I'll answer your direct question, but I want to (again and hopefully for the last time) refute yet another misrepresentation of my position. Specifically, you write:
Today we also see the collapse of the former consensus against legally-sanctioned homosexual partnerships, a development regarding which you have lamented at some length.
I have absolutely not "lamented" legally sanctioned homosexual partnerships. Nor have I ever held that such partnerships should not afford all rights, responsibilities and entitlements that marriages provide. The only thing I have lamented is the use of the same noun to describe two different relationships. My great friend of the last 35 years also strongly encouraged me to change my position on that topic, but even he, in the end, agreed that a homosexual relationship and a heterosexual relationship are not the same relationship. I then asked him why he wanted to use the same noun to describe the two distinct relationships and he said, in essence, that if we didn't, some people would see one as inferior to the other (Aside: he's known me personally long enough to know that I was not in this imagined group). I still think it's stupid to use the same noun for two different things but that in no way should be taken to mean that I believe that homosexual relationships should have any lessened rights and/or privileges vis-a-vis marriage. I know I've said "with the possible exception of adoption" because, well, I think the jury's out on if and/or how being raised in a same-sex household would impact kids. Of course, the next generation is screwed anyway. I recently discovered that more children will live through their family's bankruptcies than will live through their parents' divorce. But I digress.

I believe the Loving decision correct but have always been troubled by the hyperbole with respect to the institution of marriage in the decision. Warren wrote, "Marriage is one of the 'basic civil rights of man', fundamental to our very existence and survival" but the cited opinion said (emphasis mine), "Marriage and procreation are fundamental to the very existence and survival of the race." Warren appears to be making the presumption that marriage implicitly implied procreation (interestingly, I took some heat for making the same presumption). But I disagree with his interpretation of Douglas in Skinner. I read Skinner as saying reproduction is a fundamental right. The fact that most often occurs as a consequence of marriage is why marriage was even mentioned. I do not believe that marriage in and of itself can ever rightly be considered a civil right. I'd be open to the idea that procreation in and of itself is a civil right, but marriage on its own? I find the idea ludicrous.
New Marriage: my solution on record
Probably here somewhere; if not, elsewhere.

We abolish "marriage." Instead, going forward, it's "New Marriage" and "Marriage Classic." The former takes in all the stuff that makes the traditionalists squeamish, and the latter the elements your grandparents would feel comfortable with. With luck we get to the point where your social heirs of 2060 will growl "I don't care what they do as long as they don't call it 'Marriage Classic.'"

cordially,
New See only one flaw in this self-evidently sane solution:
it's too fucking-sensible!

A common conundrum here, of course--but in this case, n-thousands have framed their entire strategy around intransigence, and (I merely suppose)
some legions are in this in order to Win-over-them, not merely be pronounced "Right"-er. Or {shudder} "Equals".

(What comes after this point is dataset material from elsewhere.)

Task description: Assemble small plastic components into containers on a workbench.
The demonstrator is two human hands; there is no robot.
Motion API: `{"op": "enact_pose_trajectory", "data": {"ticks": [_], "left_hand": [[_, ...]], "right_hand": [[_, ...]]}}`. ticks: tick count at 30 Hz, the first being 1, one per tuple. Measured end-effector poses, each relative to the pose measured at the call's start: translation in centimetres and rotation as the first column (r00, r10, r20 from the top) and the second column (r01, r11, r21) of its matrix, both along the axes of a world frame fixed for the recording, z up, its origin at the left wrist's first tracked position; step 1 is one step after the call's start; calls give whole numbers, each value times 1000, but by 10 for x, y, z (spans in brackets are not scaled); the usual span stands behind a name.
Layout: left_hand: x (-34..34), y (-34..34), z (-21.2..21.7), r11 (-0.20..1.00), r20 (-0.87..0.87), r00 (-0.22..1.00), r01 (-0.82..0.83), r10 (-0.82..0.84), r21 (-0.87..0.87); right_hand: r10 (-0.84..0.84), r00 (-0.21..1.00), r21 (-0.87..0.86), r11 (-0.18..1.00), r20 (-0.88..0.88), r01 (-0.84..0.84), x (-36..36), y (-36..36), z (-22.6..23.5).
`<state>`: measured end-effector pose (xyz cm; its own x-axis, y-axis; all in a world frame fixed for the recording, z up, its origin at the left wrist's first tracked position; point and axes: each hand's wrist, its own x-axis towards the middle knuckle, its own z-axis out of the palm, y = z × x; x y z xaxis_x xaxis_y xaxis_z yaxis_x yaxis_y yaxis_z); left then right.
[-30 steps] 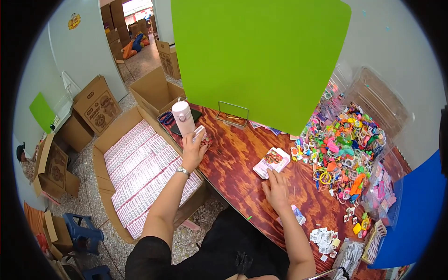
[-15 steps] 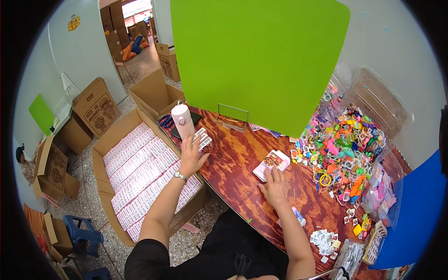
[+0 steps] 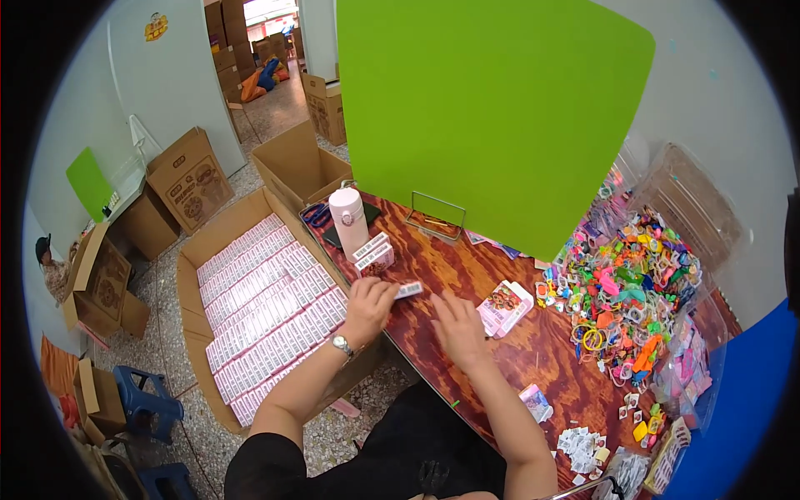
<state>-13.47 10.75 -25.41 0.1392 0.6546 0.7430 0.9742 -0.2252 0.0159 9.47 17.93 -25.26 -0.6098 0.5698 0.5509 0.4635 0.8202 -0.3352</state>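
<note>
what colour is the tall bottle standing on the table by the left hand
The bottle is pale pink, clearest in the head view.

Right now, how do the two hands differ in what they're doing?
The left hand pinches a small white packet by its end; the right hand holds nothing. The left hand is curled and wears a wristwatch; the right hand is flat, fingers spread, wrist bare. Both are over the wooden table.

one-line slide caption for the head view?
Left hand grips a small white box on the wooden table; right hand rests open alongside.
</note>
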Motion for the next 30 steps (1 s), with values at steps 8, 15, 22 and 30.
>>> {"op": "enact_pose_trajectory", "data": {"ticks": [8, 15, 22, 30], "left_hand": [[3, -4, 27, 963, 362, 899, 269, -248, -7], [-68, 32, -9, 988, 650, 747, -59, 139, -142], [-68, 36, -24, 986, 726, 675, -6, 128, -168], [-67, 34, -25, 963, 644, 752, 44, 144, -267]], "right_hand": [[61, 997, -172, 983, -49, -68, -34, 5, 5], [-244, 936, -589, 807, -253, 51, -92, 31, -12], [-177, 964, -663, 749, -200, 0, -124, 33, -27], [-99, 971, -816, 564, -219, -126, -150, 35, -42]]}}
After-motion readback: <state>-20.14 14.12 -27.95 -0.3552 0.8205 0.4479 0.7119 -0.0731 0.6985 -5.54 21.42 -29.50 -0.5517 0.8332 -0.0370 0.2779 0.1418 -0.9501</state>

On the ballot, I'd bet this would win in many States.. even U.S. ones; maybe enough?
(We should not here discuss "Diet Marriage", to complete the flavorful panache.)
New Meh.
Seriously. :-)

The only thing I have lamented is the use of the same noun to describe two different relationships. My great friend of the last 35 years also strongly encouraged me to change my position on that topic, but even he, in the end, agreed that a homosexual relationship and a heterosexual relationship are not the same relationship. I then asked him why he wanted to use the same noun to describe the two distinct relationships and he said, in essence, that if we didn't, some people would see one as inferior to the other (Aside: he's known me personally long enough to know that I was not in this imagined group). I still think it's stupid to use the same noun for two different things but that in no way should be taken to mean that I believe that homosexual relationships should have any lessened rights and/or privileges vis-a-vis marriage.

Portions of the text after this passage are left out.